▸ **Work to be completed**
Transcribe the tail of the listing: start at the line containing "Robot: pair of" and stop after the last line, keeping every character as is and adding nothing.

▸ **Dataset excerpt**
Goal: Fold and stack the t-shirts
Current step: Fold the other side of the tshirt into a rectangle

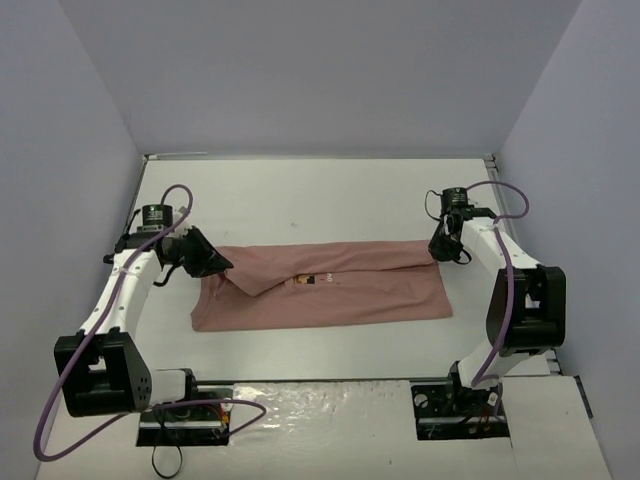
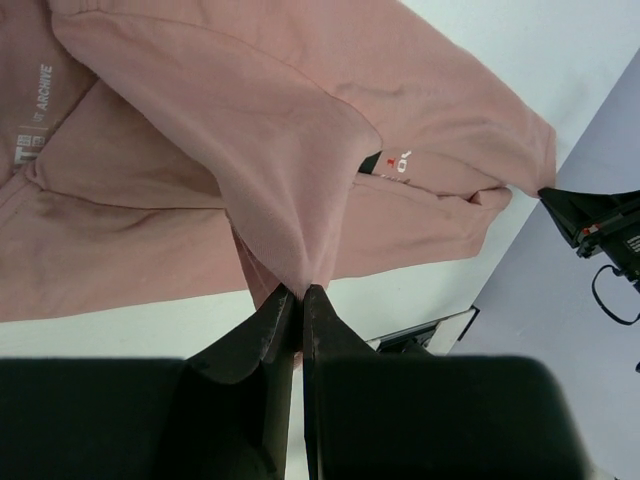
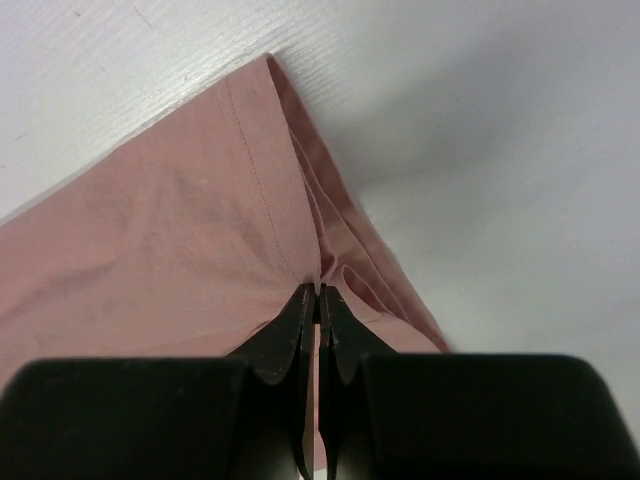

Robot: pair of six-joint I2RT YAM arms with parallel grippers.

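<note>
Overhead view, scene: A dusty pink t-shirt (image 1: 330,298) lies in a long band across the middle of the white tabletop (image 1: 320,195). Its length runs from the left edge towards the right edge.
Overhead view, graphic: A small chest graphic (image 1: 308,280) shows near the middle of the band, partly tucked under a fold.
Overhead view, left pincer: The left pincer (image 1: 216,263) sits at the shirt's left end on the far side, where the cloth rises in a peak.
Overhead view, right pincer: The right pincer (image 1: 441,250) sits at the shirt's far right corner.
Left wrist view: The left pincer (image 2: 300,292) is closed, its tips nipping a pleat of pink cloth. The t-shirt (image 2: 250,130) fans away from it over lower layers, and white lettering (image 2: 32,110) shows at one side.
Right wrist view: The right pincer (image 3: 317,290) is closed tight on the t-shirt (image 3: 180,230) at a hemmed edge, with several layers bunched at the tips. Bare tabletop (image 3: 500,150) lies beyond.
Progress, done: The shirt looks already narrowed lengthwise, and both ends are gripped for a lengthwise fold towards the near edge.
Progress, left: That fold appears unfinished. The crosswise folds into a compact packet are not yet made. Only one shirt is visible, so no stack exists.
</note>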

▸ **Solution for this task**
Robot: pair of six-joint I2RT YAM arms with parallel grippers.

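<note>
Overhead view, scene: A dusty pink t-shirt (image 1: 330,298) lies in a long band across the middle of the white tabletop (image 1: 320,195). Its length runs from the left edge towards the right edge.
Overhead view, graphic: A small chest graphic (image 1: 308,280) shows near the middle of the band, partly tucked under a fold.
Overhead view, left pincer: The left pincer (image 1: 216,263) sits at the shirt's left end on the far side, where the cloth rises in a peak.
Overhead view, right pincer: The right pincer (image 1: 441,250) sits at the shirt's far right corner.
Left wrist view: The left pincer (image 2: 300,292) is closed, its tips nipping a pleat of pink cloth. The t-shirt (image 2: 250,130) fans away from it over lower layers, and white lettering (image 2: 32,110) shows at one side.
Right wrist view: The right pincer (image 3: 317,290) is closed tight on the t-shirt (image 3: 180,230) at a hemmed edge, with several layers bunched at the tips. Bare tabletop (image 3: 500,150) lies beyond.
Progress, done: The shirt looks already narrowed lengthwise, and both ends are gripped for a lengthwise fold towards the near edge.
Progress, left: That fold appears unfinished. The crosswise folds into a compact packet are not yet made. Only one shirt is visible, so no stack exists.
</note>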

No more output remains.